Cornmeal Yeast Rolls Recipe
Cornmeal Yeast Rolls
- 2 tablespoons yeast, , active dry
- 1 Pinch ground ginger
- 1/4 cup honey, , divided use
- 4 cups water, ,110F divided use
- 1/3 cup vital wheat gluten
- 1/3 cup butter, , melted
- 1 -1/2 tablespoons kosher salt
- 2 cups cornmeal
- 6 cups bread flour, , may need a little less or a little more
- 1 egg yolk
- 1 tablespoon water
- Add the yeast, 1 tablespoon of honey, ginger, and 1/4 cup of warm water to the bowl of your mixer.
- Set aside until bubbly, about 5 minutes.
- Add the remaining water, honey, and 2 cups of the bread flour.
- mix until smooth.
- Add the vital wheat gluten, the butter, salt, and cornmeal with the mixer on low.
- with the mixer continuing to run add the remaining bread flour a little at a time until the dough pulls away from the sides of the bowl.
- Knead as directed by the manufacturer, about 6 minutes, adding a little flour if necessary.
- Turn the dough out on a floured countertop and knead a few strokes to make sure it's thoroughly kneaded.
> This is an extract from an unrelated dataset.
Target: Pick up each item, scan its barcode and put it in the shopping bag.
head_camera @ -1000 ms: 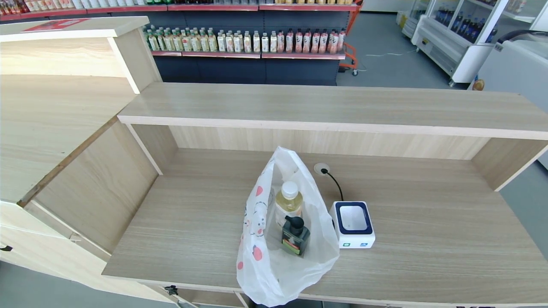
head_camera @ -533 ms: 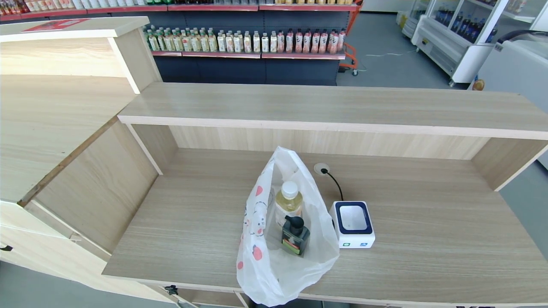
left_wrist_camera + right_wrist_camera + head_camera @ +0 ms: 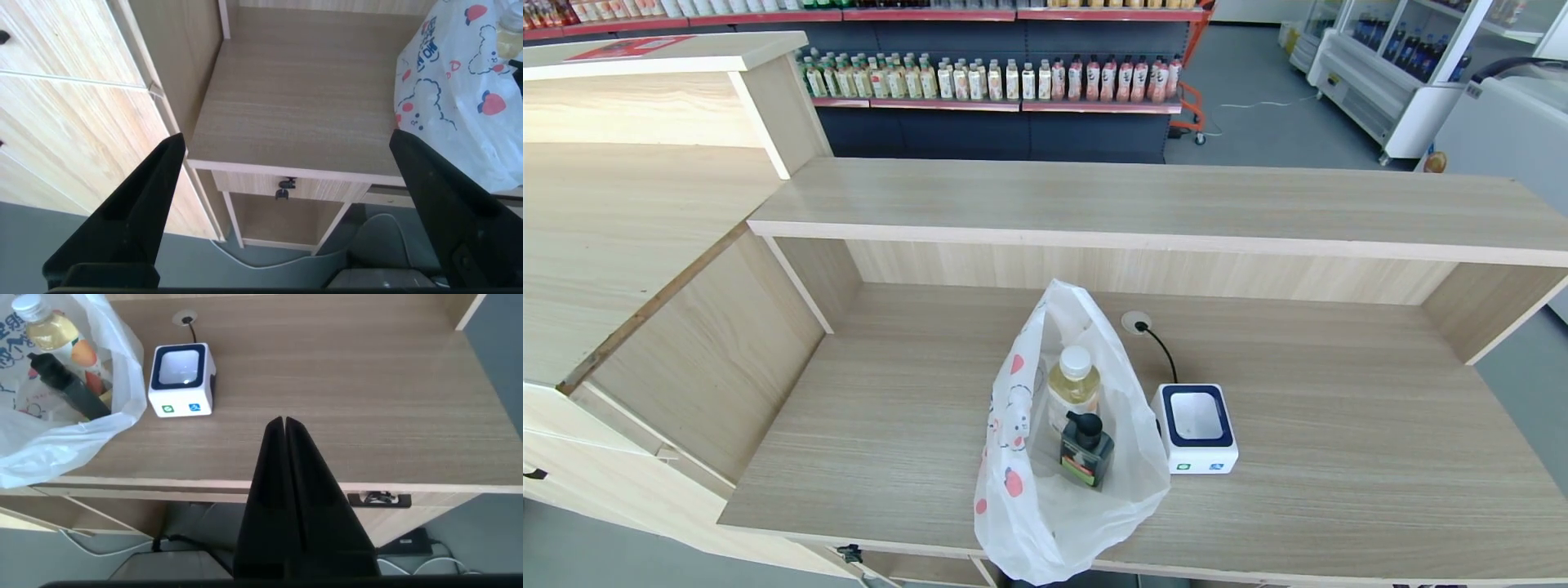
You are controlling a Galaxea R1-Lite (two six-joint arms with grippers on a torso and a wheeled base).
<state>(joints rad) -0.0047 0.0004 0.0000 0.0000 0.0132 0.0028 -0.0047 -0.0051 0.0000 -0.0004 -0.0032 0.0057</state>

- Place in a greased bowl, grease the top, and cover with plastic wrap.
- At this point you can leave it in the refrigerator overnight to rise.
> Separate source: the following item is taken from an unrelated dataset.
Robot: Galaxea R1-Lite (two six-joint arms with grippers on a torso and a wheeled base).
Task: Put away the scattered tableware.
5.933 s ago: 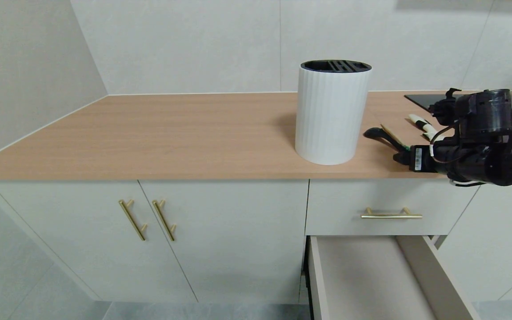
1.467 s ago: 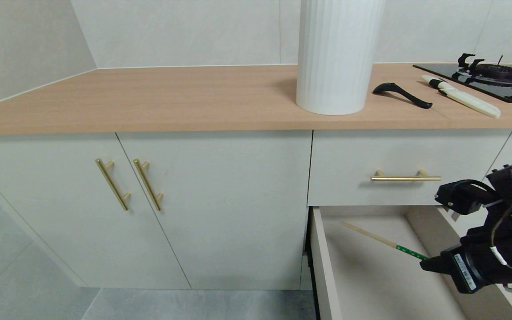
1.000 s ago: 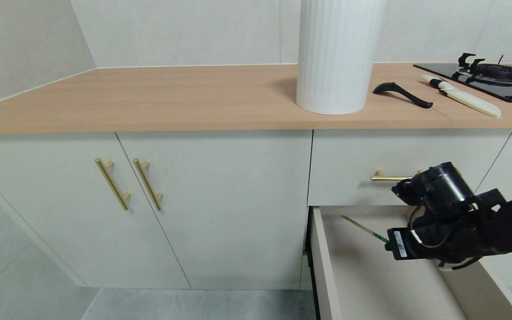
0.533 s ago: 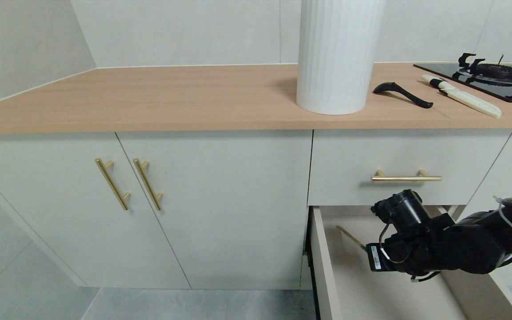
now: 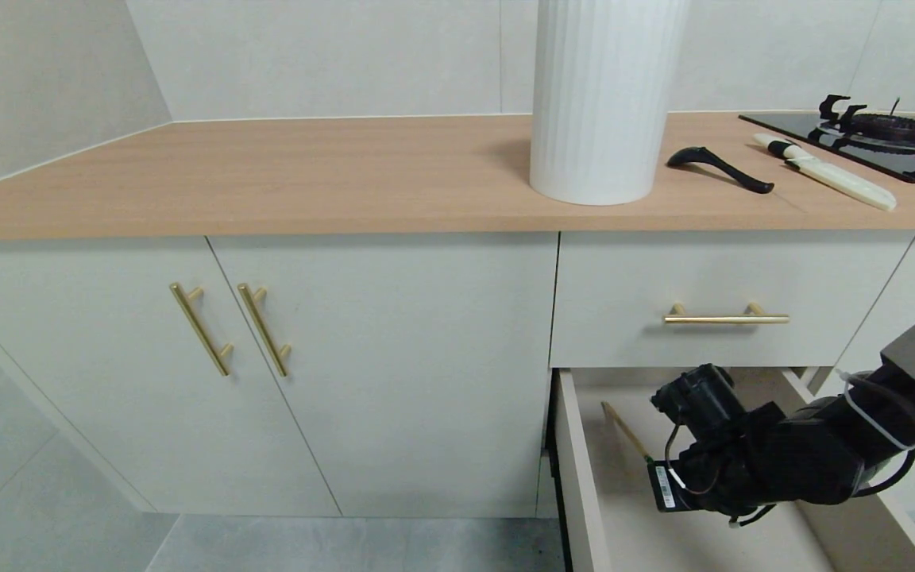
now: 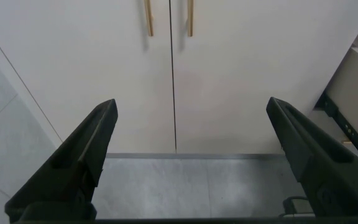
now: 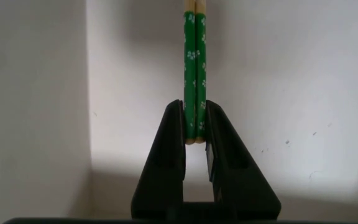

- If you aren't letting the dough rise in the refrigerator then let it rise in a warm place until doubled, about 90 minutes.
- Preheat the oven to 425F.
- Punch down the risen dough, shape into oblongs or other desired shapes.
- brush with melted butter and let rise, covered with a tea towel, until almost double - about 40 minutes.
- Mix the egg yolk with the water and brush on the rolls.
- Bake for 10 minutes then brush with more of the egg yolk mixture.
- Continue to bake until done, about 20 minutes more, depending on the size of the rolls.
- Remove from the oven and let cool for at least 10 minutes.
- Use or freeze for up to 3 months.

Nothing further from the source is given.